Task goal
In the entries below, which lines run from the one containing "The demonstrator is" to the one containing "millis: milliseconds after"? Copy exactly those lines, ends included, and no others.

Items listed in a dataset:
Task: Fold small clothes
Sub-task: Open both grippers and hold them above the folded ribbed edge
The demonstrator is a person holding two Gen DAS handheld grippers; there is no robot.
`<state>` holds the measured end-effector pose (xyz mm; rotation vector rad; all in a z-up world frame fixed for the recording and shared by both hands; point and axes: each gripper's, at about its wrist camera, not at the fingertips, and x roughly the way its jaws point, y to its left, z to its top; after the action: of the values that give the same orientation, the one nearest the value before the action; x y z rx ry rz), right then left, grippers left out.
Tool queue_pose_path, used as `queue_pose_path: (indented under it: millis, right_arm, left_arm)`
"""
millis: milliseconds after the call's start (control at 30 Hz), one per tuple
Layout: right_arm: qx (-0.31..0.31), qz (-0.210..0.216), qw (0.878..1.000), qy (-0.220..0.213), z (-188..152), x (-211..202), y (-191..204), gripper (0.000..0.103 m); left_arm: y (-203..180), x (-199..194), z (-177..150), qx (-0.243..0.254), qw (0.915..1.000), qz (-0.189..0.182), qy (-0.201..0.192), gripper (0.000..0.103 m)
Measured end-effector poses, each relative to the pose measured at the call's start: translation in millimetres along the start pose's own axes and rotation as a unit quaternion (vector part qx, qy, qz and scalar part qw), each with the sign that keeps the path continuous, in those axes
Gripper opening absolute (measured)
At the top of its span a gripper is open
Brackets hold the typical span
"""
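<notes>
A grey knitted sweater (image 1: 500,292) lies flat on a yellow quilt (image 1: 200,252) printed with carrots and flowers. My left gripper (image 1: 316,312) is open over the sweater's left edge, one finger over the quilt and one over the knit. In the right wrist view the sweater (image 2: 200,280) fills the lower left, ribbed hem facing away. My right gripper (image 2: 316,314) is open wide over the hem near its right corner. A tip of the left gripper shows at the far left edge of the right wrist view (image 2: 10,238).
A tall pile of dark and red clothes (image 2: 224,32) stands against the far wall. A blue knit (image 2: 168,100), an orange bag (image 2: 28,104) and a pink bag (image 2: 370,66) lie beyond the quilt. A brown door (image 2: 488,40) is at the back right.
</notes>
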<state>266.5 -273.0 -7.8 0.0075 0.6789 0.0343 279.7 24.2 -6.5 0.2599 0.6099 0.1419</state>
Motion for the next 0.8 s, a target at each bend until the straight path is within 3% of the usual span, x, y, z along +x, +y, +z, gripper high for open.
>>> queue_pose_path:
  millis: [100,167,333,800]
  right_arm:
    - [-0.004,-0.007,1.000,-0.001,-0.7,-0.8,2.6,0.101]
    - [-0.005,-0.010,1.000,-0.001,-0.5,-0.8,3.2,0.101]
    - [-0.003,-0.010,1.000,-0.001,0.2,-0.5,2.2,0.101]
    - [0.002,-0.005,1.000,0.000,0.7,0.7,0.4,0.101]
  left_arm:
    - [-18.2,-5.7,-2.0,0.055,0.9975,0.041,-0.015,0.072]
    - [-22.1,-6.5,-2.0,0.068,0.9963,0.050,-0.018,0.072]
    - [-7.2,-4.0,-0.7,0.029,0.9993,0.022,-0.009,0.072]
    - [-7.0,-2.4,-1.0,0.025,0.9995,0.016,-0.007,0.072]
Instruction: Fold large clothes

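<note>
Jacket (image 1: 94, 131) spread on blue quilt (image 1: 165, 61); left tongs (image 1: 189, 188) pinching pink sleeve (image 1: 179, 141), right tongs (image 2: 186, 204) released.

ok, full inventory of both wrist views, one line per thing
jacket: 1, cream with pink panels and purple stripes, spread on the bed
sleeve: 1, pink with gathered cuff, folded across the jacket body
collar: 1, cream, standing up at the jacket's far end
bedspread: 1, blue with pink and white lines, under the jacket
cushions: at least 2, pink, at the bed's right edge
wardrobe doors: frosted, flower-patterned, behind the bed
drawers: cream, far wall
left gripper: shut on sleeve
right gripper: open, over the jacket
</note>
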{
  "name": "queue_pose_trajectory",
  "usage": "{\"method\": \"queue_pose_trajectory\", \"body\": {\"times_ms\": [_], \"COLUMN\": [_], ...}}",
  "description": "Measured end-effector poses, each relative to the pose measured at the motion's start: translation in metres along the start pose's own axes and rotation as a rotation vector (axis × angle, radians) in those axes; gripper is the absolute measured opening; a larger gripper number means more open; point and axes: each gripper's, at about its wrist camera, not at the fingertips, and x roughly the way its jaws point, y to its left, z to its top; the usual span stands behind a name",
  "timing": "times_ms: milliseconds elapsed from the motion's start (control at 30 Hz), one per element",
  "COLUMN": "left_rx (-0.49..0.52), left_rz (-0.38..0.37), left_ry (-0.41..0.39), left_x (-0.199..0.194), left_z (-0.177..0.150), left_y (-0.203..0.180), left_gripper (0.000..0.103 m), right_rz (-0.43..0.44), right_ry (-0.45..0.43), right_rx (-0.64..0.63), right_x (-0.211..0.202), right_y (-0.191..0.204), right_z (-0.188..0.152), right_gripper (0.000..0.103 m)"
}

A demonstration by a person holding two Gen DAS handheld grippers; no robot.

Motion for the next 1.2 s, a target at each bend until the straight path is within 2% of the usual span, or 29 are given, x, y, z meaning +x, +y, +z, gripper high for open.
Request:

Solution
The demonstrator is a person holding two Gen DAS handheld grippers; there is no robot.
`<state>` holds the measured end-effector pose (xyz mm; rotation vector rad; all in a z-up world frame fixed for the recording and shared by both hands; point and axes: each gripper's, at about its wrist camera, not at the fingertips, and x roughly the way its jaws point, y to its left, z to its top; after the action: of the values that give the same orientation, the one nearest the value before the action; x y z rx ry rz), right then left, grippers left out.
Tool queue_pose_path, used as `queue_pose_path: (indented under it: millis, right_arm, left_arm)`
"""
millis: milliseconds after the call's start (control at 30 Hz), one per tuple

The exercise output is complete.